The lines wanted are those in the data below that include "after".

(Stored data entries)

=== Begin Enclosure ===

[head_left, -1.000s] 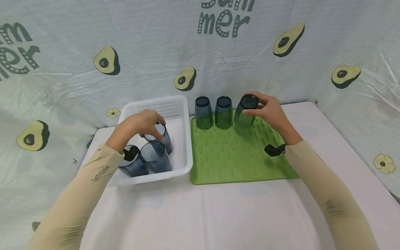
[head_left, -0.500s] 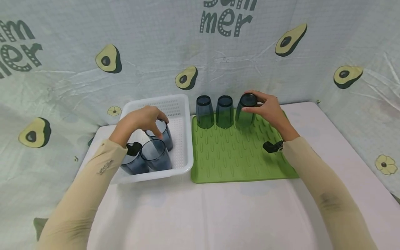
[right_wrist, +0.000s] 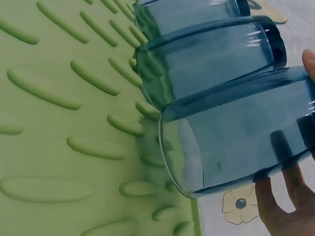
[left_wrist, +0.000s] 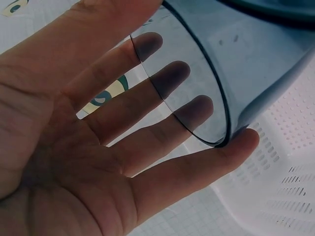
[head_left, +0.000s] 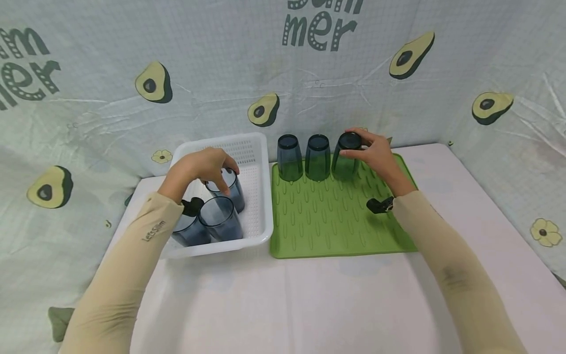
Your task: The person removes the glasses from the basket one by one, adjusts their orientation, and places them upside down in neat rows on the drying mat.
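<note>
My right hand (head_left: 376, 152) grips an upside-down blue-tinted drinking glass (head_left: 346, 164) near its base. That glass is third in a row at the back of the green ribbed mat (head_left: 323, 221); in the right wrist view the rim of the held glass (right_wrist: 236, 137) is right at the mat's ribs. To its left, two more glasses (head_left: 317, 157) (head_left: 289, 157) stand inverted. Inside the white basket (head_left: 267, 196), my left hand (head_left: 201, 167) holds an upright glass (head_left: 236, 194) around its rim, fingertips showing through the wall of the glass (left_wrist: 256, 54) in the left wrist view.
Two other upright glasses (head_left: 221, 221) (head_left: 190, 233) sit at the basket's front, below my left wrist. Basket and mat lie side by side on a white-covered table (head_left: 283, 305). A patterned cloth (head_left: 212, 64) hangs close behind them.
The right-hand glass has shifted slightly left, toward its neighbour, and looks more upright. My left hand has stayed around the basket glass with little movement.
</note>
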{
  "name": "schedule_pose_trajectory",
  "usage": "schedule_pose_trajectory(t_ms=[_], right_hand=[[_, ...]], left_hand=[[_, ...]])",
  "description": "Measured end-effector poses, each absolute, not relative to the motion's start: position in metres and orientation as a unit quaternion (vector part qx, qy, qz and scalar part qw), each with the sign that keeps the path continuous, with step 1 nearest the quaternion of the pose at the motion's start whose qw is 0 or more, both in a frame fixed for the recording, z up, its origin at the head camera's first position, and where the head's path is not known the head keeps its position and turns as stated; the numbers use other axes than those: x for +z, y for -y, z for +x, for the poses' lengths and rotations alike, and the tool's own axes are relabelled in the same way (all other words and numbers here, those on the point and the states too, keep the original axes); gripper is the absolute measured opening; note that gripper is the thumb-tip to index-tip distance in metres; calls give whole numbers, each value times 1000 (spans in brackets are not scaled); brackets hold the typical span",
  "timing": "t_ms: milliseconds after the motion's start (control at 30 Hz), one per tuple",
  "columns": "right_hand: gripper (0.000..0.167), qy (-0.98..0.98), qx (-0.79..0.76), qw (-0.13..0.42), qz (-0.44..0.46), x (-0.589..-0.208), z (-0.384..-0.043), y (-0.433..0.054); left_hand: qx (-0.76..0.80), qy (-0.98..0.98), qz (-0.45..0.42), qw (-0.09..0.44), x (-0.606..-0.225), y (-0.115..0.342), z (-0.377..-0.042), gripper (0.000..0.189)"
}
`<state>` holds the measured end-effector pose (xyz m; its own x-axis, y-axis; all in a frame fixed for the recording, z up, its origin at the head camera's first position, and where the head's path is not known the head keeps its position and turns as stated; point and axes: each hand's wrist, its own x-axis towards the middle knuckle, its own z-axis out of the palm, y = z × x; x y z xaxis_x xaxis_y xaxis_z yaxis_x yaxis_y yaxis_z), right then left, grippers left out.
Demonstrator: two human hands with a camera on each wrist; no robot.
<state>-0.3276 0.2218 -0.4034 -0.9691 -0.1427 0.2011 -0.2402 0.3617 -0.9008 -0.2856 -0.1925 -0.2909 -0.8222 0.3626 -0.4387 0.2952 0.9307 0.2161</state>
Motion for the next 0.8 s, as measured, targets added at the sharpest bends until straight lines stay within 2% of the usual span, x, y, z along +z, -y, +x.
schedule_pose_trajectory(t_ms=[800], right_hand=[[72, 818, 565, 34, 100, -415, -338, -218]], left_hand=[[47, -953, 176, 243, -290, 190, -286, 57]])
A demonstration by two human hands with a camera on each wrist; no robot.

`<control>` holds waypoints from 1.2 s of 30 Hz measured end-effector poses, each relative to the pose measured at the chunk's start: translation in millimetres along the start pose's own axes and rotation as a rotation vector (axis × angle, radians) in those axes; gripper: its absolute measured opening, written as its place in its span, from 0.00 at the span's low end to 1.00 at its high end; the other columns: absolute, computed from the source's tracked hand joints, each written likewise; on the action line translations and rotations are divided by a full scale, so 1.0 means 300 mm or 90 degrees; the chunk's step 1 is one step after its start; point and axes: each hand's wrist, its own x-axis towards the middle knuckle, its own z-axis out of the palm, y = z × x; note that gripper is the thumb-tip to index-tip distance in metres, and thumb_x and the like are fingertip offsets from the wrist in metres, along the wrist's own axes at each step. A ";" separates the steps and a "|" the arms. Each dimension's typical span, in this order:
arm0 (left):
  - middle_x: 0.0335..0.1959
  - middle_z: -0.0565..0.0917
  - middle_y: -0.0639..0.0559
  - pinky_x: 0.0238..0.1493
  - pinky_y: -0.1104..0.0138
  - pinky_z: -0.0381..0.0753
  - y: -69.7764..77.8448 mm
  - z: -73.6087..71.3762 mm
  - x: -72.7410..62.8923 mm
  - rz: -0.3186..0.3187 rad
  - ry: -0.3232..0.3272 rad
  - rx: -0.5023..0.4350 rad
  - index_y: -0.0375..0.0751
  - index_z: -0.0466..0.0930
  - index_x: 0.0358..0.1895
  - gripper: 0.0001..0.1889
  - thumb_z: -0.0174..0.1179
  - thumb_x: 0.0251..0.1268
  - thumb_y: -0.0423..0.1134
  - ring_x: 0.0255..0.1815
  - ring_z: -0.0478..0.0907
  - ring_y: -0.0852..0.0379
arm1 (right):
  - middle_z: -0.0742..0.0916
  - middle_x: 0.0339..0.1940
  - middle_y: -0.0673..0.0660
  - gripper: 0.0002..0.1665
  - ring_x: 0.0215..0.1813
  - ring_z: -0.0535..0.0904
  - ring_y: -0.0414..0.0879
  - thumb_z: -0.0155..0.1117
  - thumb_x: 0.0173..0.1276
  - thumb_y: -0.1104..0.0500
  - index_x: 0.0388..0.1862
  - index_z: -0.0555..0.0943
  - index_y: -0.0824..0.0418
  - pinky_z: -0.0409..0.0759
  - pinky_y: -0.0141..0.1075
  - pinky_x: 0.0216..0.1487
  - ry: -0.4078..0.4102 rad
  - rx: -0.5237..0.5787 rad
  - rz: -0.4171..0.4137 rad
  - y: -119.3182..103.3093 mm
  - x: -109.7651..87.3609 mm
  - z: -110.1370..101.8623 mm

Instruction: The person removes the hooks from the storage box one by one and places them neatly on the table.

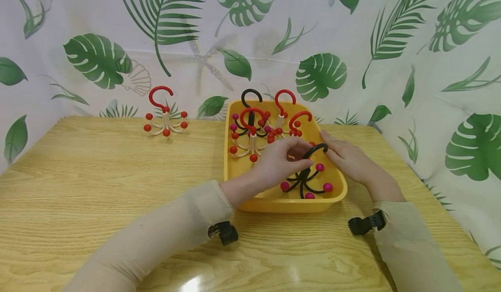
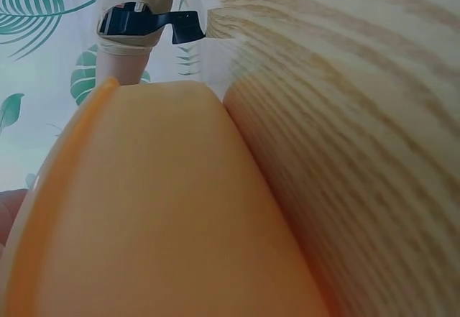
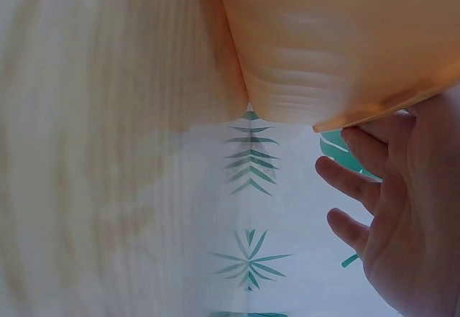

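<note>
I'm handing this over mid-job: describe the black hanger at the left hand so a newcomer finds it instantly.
On the wooden table sits a yellow tray. At its near end, by the left hand, is a black hanger tipped with magenta balls. The only other black hanger is at the far end; the rest have red hooks.

We see a plain yellow tray [image 1: 287,206], which looks orange in both wrist views. The front hanger [image 1: 305,175] is black with magenta balls [image 1: 328,188]; outside the tray, another hanger [image 1: 165,120] pairs red and cream. We have a tan, wood-grained table [image 1: 117,161] and a white backdrop [image 1: 270,78] printed with green leaves [image 1: 322,76]. Both sleeves [image 1: 164,231] are beige, the wrist devices [image 1: 227,233] black.
</note>
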 end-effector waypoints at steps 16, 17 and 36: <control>0.33 0.84 0.56 0.36 0.74 0.78 -0.014 0.003 0.018 0.018 0.029 0.045 0.39 0.83 0.43 0.07 0.64 0.62 0.34 0.35 0.79 0.64 | 0.57 0.75 0.62 0.34 0.73 0.52 0.66 0.36 0.79 0.45 0.76 0.50 0.60 0.49 0.61 0.69 0.002 0.010 0.004 -0.001 -0.002 0.000; 0.33 0.84 0.56 0.36 0.74 0.78 -0.014 0.002 0.018 0.018 0.032 0.045 0.39 0.83 0.42 0.07 0.64 0.62 0.34 0.35 0.79 0.64 | 0.57 0.75 0.62 0.34 0.73 0.52 0.66 0.36 0.79 0.46 0.76 0.50 0.60 0.49 0.61 0.69 0.002 0.011 0.004 -0.001 -0.003 -0.001; 0.30 0.84 0.58 0.37 0.72 0.79 0.042 -0.035 0.003 0.053 0.071 0.012 0.37 0.84 0.42 0.09 0.65 0.60 0.36 0.34 0.79 0.64 | 0.62 0.73 0.66 0.32 0.71 0.57 0.67 0.40 0.79 0.48 0.74 0.57 0.65 0.54 0.61 0.67 0.014 0.012 0.005 0.003 0.008 0.009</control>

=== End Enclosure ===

● EXERCISE SOLUTION:
  "timing": "t_ms: milliseconds after the motion's start (control at 30 Hz), one per tuple",
`<control>` holds waypoints from 1.2 s of 30 Hz measured end-effector poses, each relative to the pose measured at the chunk's start: translation in millimetres along the start pose's own axes and rotation as a rotation vector (axis × angle, radians) in those axes; gripper: its absolute measured opening, written as its place in its span, from 0.00 at the span's low end to 1.00 at its high end; the other columns: absolute, computed from the source's tracked hand joints, each written likewise; on the action line translations and rotations are divided by a full scale, so 1.0 means 300 mm or 90 degrees; the chunk's step 1 is one step after its start; point and axes: each hand's wrist, its own x-axis towards the middle knuckle, its own z-axis out of the palm, y = z × x; note that gripper is the thumb-tip to index-tip distance in metres, and thumb_x and the like are fingertip offsets from the wrist in metres, along the wrist's own axes at each step. A ";" separates the steps and a "|" the arms. Each dimension's typical span, in this order:

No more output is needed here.